Enter the total GDP (US $) and the total population of any country into the calculator. The calculator will evaluate and display the GDP per capita.

GDP Per Capita Calculator

Enter any 2 values to calculate the missing variable

GDP Per Capita Formula

GDP per capita estimates the average economic output attributed to each person in a country, state, or region. It is calculated by dividing total real GDP by total population. This makes it a quick way to compare economies of different sizes or to track changes in average output over time.

GDP_{pc} = \frac{GDP}{P}

If GDP is entered in dollars and population is entered as the number of people, the result is dollars per person.

Variables

Variable Meaning Typical Unit Use in the Calculator
GDPpc GDP per capita Dollars per person The calculated average output per resident
GDP Real gross domestic product Dollars Total inflation-adjusted economic output
P Total population People Total number of residents in the area being analyzed

Rearranged Equations

Because this calculator can solve for a missing value, the same relationship can be rearranged depending on what you know:

GDP_{pc} = \frac{GDP}{P}
GDP = GDP_{pc} \times P
P = \frac{GDP}{GDP_{pc}}

How to Calculate GDP Per Capita

  1. Find the total real GDP for the country or region.
  2. Find the total population for the same place and the same time period.
  3. Divide GDP by population.
  4. Interpret the result as average output per person, not as the exact income of each resident.

For accurate results, the GDP and population values should refer to the same year or quarter. Mixing different time periods can distort the result.

Example

Suppose a country has a real GDP of 2,500,000,000,000 dollars and a population of 50,000,000 people.

GDP_{pc} = \frac{2{,}500{,}000{,}000{,}000}{50{,}000{,}000}
GDP_{pc} = 50{,}000

The GDP per capita is 50,000 dollars per person.

How to Interpret GDP Per Capita

  • Higher GDP per capita usually indicates greater average economic output per person.
  • Lower GDP per capita usually indicates less average output per person.
  • Rising GDP per capita can suggest improving productivity, stronger growth, or slower population growth relative to GDP.
  • Falling GDP per capita can suggest weaker output, faster population growth, recession, or some combination of these factors.
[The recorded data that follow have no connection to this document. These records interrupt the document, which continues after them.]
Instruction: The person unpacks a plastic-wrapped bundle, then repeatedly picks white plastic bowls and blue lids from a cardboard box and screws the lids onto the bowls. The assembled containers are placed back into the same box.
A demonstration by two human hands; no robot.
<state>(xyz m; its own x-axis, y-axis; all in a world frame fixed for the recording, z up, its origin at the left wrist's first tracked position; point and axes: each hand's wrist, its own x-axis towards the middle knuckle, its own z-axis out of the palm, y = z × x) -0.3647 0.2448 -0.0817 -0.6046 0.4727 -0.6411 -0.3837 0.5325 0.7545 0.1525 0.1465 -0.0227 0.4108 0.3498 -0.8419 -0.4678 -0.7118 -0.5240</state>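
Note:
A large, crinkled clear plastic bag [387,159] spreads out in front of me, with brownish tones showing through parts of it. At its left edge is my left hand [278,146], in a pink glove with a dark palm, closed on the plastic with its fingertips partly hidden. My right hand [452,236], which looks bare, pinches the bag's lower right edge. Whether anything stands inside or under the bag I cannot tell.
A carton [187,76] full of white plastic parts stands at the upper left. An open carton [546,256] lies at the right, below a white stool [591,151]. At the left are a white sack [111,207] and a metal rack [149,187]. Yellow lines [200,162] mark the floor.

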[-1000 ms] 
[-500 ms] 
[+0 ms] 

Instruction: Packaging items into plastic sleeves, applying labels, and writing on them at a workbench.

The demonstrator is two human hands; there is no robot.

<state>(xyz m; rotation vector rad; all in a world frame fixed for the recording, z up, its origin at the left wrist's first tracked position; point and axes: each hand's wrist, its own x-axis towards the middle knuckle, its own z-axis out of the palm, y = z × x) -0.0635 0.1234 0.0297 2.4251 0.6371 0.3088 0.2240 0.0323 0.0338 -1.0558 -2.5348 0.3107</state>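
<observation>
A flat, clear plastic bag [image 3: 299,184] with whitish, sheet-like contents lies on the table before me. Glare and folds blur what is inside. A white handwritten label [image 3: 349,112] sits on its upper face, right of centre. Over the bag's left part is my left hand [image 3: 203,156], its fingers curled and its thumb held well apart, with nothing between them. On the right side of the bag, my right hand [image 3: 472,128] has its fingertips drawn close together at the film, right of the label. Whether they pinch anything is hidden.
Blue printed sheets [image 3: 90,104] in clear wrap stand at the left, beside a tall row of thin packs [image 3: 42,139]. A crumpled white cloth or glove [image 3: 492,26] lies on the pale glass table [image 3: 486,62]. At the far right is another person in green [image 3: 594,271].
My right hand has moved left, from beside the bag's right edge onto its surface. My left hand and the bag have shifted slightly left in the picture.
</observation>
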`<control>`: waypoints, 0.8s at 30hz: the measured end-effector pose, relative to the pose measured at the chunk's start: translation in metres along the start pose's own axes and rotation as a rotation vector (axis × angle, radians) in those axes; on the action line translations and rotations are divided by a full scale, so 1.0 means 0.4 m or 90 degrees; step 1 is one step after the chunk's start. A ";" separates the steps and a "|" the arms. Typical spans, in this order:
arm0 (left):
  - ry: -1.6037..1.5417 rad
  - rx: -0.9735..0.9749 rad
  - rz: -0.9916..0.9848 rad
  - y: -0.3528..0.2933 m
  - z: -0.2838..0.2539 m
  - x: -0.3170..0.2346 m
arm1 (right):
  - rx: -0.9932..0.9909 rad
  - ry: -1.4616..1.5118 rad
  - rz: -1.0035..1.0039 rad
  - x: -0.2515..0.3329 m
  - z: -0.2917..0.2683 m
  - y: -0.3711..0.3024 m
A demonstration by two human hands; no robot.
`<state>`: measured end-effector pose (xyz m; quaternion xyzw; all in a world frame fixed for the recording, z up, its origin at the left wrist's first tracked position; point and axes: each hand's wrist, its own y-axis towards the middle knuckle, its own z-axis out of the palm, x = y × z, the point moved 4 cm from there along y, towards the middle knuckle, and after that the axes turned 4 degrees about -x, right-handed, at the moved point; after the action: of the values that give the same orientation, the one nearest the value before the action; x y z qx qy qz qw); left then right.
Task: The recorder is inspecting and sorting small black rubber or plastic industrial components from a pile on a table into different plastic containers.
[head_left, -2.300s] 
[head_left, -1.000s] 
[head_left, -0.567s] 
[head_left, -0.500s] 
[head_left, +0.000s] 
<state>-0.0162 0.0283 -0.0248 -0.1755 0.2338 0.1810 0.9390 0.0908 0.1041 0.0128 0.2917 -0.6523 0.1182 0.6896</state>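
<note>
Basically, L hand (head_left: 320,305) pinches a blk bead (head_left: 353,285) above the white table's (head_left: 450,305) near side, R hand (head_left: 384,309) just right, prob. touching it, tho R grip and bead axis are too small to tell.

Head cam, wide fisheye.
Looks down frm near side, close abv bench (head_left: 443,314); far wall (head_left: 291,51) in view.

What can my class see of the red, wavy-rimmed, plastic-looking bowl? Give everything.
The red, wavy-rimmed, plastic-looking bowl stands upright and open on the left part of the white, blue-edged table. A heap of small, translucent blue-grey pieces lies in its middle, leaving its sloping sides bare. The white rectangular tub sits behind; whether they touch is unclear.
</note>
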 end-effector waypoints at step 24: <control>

GDP per capita is useful, but it does not show income distribution, cost of living, household wealth, or inequality. Two countries can have similar GDP per capita values while having very different living standards for the typical resident.

Why Real GDP Is Often Preferred

This calculator uses real GDP, which means GDP adjusted for inflation. Real GDP is often better for comparing economic output across time because it removes some of the effect of price changes.

Measure What It Includes Best Use
Real GDP per capita Inflation-adjusted output per person Comparing performance across years
Nominal GDP per capita Current-price output per person Looking at current-dollar values
PPP-adjusted GDP per capita Output per person adjusted for purchasing power Comparing living-standard differences across countries

Common Mistakes

  • Using GDP from one year and population from another year.
  • Entering population in millions without converting to the full number of people.
  • Comparing values across countries without considering exchange rates or purchasing power differences.
  • Treating GDP per capita as the same thing as average wages or median income.

GDP Per Capita vs. Other Economic Measures

Metric What It Measures Why It Can Differ
GDP per capita Average output per person Includes the entire economy, not just household income
Median income Income of the middle earner Better reflects what a typical person earns
GDP growth rate How fast total output is changing Does not account for population size by itself
Productivity Output per worker or per hour Focuses on labor efficiency rather than the entire population

FAQ

What does GDP per capita tell you?
It gives a quick estimate of average economic output per person in a given area.
Is GDP per capita the same as income per person?
No. GDP per capita measures output, not the actual income received by each resident.
Can GDP per capita increase even if many people are struggling financially?
Yes. GDP per capita is an average, so gains can be concentrated in certain industries, regions, or income groups.
Should population include every resident?
Yes. Use the total population for the area being studied unless you are intentionally calculating a specialized version of the metric.
What unit should the answer be in?
If GDP is entered in dollars and population is entered in people, the result is dollars per person.